• _HOW TO COMPLETE THIS TASK_
Give every line of the data again, exactly.

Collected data

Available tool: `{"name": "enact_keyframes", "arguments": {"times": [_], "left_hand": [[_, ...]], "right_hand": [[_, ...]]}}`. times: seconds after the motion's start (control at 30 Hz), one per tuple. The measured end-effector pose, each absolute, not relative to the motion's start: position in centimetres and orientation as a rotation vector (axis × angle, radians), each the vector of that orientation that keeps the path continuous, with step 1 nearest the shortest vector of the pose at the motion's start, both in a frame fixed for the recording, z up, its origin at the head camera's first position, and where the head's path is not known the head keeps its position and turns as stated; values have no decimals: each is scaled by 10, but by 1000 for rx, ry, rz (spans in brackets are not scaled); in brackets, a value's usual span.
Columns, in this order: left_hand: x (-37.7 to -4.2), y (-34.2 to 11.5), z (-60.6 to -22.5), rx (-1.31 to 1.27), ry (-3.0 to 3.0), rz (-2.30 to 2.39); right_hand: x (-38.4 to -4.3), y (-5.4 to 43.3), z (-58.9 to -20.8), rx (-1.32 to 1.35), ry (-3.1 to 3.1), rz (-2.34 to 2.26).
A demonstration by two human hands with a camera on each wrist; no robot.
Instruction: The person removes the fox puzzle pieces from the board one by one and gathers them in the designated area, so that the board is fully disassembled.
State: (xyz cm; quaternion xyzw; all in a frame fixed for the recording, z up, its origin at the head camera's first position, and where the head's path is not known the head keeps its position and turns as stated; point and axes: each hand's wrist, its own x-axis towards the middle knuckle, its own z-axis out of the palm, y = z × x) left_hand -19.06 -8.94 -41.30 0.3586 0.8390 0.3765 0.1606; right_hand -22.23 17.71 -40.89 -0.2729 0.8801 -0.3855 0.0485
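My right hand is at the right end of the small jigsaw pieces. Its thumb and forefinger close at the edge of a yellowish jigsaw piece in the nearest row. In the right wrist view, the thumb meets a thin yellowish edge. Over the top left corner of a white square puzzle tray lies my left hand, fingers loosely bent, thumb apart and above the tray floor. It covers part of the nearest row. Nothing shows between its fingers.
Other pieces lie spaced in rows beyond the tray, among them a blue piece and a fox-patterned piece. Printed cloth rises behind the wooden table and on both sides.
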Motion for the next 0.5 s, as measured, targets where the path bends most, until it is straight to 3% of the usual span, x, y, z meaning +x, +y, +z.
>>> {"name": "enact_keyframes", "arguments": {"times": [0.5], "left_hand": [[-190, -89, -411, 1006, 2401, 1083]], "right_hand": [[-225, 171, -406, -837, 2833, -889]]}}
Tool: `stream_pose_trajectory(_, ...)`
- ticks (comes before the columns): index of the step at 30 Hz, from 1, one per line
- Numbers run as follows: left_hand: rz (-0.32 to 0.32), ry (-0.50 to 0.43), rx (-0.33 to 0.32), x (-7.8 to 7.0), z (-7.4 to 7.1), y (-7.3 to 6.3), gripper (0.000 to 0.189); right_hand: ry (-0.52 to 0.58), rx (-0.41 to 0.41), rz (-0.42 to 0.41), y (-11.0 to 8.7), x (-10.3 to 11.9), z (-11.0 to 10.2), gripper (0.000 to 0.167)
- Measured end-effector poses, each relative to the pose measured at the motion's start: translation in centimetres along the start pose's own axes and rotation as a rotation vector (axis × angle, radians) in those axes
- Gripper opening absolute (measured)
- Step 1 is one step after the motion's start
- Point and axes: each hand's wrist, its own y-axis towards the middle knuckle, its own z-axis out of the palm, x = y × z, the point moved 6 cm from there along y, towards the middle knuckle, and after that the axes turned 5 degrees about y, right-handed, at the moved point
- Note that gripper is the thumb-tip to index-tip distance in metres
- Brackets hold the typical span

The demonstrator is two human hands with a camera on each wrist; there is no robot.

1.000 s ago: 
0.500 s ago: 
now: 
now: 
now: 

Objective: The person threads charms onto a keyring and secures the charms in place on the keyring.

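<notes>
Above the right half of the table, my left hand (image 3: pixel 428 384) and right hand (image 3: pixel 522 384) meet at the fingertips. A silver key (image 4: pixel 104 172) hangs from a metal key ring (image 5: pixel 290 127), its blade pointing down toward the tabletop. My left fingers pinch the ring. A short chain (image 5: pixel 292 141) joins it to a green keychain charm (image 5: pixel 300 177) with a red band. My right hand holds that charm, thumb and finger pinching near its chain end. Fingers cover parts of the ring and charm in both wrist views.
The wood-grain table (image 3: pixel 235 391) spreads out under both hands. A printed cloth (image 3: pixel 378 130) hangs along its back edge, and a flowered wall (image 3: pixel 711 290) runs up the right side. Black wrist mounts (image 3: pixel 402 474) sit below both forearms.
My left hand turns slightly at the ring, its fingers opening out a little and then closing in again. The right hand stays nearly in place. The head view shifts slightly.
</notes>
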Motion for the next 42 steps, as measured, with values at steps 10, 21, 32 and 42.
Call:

• _EXERCISE ANSWER_
Available tool: `{"name": "enact_keyframes", "arguments": {"times": [_], "left_hand": [[_, ...]], "right_hand": [[_, ...]]}}`. times: seconds after the motion's start (control at 30 Hz), one per tuple. The measured end-effector pose, each absolute, not relative to the motion's start: position in centimetres and orientation as a rotation vector (axis × angle, radians), each the vector of that orientation that keeps the path continuous, with step 1 nearest the shortest vector of the pose at the motion's start, both in a frame fixed for the recording, z up, its origin at the head camera's first position, and where the head's path is not known the head keeps its position and turns as stated; values have no decimals: each is scaled by 10, but by 1000 for rx, ry, rz (spans in brackets are not scaled); in brackets, a value's usual span.
Columns, in this order: left_hand: x (-37.7 to -4.2), y (-34.2 to 11.5), z (-60.6 to -22.5), rx (-1.31 to 1.27), ry (-3.0 to 3.0), rz (-2.30 to 2.39); right_hand: x (-38.4 to -4.3), y (-5.4 to 43.3), z (-58.9 to -20.8), rx (-1.32 to 1.35), ry (-3.1 to 3.1), rz (-2.34 to 2.26).
A demonstration by two human hands with a camera on each wrist; no robot.
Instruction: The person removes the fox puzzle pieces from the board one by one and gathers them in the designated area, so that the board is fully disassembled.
State: (xyz cm; quaternion xyzw; all in a frame fixed for the recording, z up, its origin at the head camera's first position, and where the head's path is not known the head keeps its position and turns as stated; point and axes: each hand's wrist, its own x-axis towards the middle knuckle, its own z-axis out of the palm, y = z × x) left_hand -19.06 -8.94 -41.30 0.3586 0.8390 0.3765 0.1606; right_hand -22.23 17.71 -40.89 -0.2729 0.8801 -0.3855 0.0485
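My right hand is at the right end of the small jigsaw pieces. Its thumb and forefinger close at the edge of a yellowish jigsaw piece in the nearest row. In the right wrist view, the thumb meets a thin yellowish edge. Over the top left corner of a white square puzzle tray lies my left hand, fingers loosely bent, thumb apart and above the tray floor. It covers part of the nearest row. Nothing shows between its fingers.
Other pieces lie spaced in rows beyond the tray, among them a blue piece and a fox-patterned piece. Printed cloth rises behind the wooden table and on both sides.
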Motion for the next 0.5 s, as measured, targets where the path bends most, until it is straight to 3% of the usual span, x, y, z meaning +x, +y, +z.
>>> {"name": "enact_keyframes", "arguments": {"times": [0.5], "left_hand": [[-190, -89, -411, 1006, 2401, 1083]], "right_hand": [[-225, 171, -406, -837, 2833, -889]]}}
Tool: `stream_pose_trajectory(_, ...)`
- ticks (comes before the columns): index of the step at 30 Hz, from 1, one per line
- Numbers run as follows: left_hand: rz (-0.32 to 0.32), ry (-0.50 to 0.43), rx (-0.33 to 0.32), x (-7.8 to 7.0), z (-7.4 to 7.1), y (-7.3 to 6.3), gripper (0.000 to 0.189); right_hand: ry (-0.52 to 0.58), rx (-0.41 to 0.41), rz (-0.42 to 0.41), y (-11.0 to 8.7), x (-10.3 to 11.9), z (-11.0 to 10.2), gripper (0.000 to 0.167)
- Measured end-effector poses, each relative to the pose measured at the motion's start: translation in centimetres along the start pose's own axes and rotation as a rotation vector (axis × angle, radians) in those axes
- Gripper opening absolute (measured)
- Step 1 is one step after the motion's start
- Point and axes: each hand's wrist, its own y-axis towards the middle knuckle, its own z-axis out of the palm, x = y × z, the point moved 6 cm from there along y, towards the middle knuckle, and after that the axes turned 5 degrees about y, right-handed, at the moved point
- Note that gripper is the thumb-tip to index-tip distance in metres
- Brackets hold the typical span

The demonstrator is two human hands with a camera on each wrist; there is no robot.

1.000 s ago: 
0.500 s ago: 
now: 
now: 
now: 

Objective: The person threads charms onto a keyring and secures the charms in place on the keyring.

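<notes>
Above the right half of the table, my left hand (image 3: pixel 428 384) and right hand (image 3: pixel 522 384) meet at the fingertips. A silver key (image 4: pixel 104 172) hangs from a metal key ring (image 5: pixel 290 127), its blade pointing down toward the tabletop. My left fingers pinch the ring. A short chain (image 5: pixel 292 141) joins it to a green keychain charm (image 5: pixel 300 177) with a red band. My right hand holds that charm, thumb and finger pinching near its chain end. Fingers cover parts of the ring and charm in both wrist views.
The wood-grain table (image 3: pixel 235 391) spreads out under both hands. A printed cloth (image 3: pixel 378 130) hangs along its back edge, and a flowered wall (image 3: pixel 711 290) runs up the right side. Black wrist mounts (image 3: pixel 402 474) sit below both forearms.
My left hand turns slightly at the ring, its fingers opening out a little and then closing in again. The right hand stays nearly in place. The head view shifts slightly.
</notes>
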Motion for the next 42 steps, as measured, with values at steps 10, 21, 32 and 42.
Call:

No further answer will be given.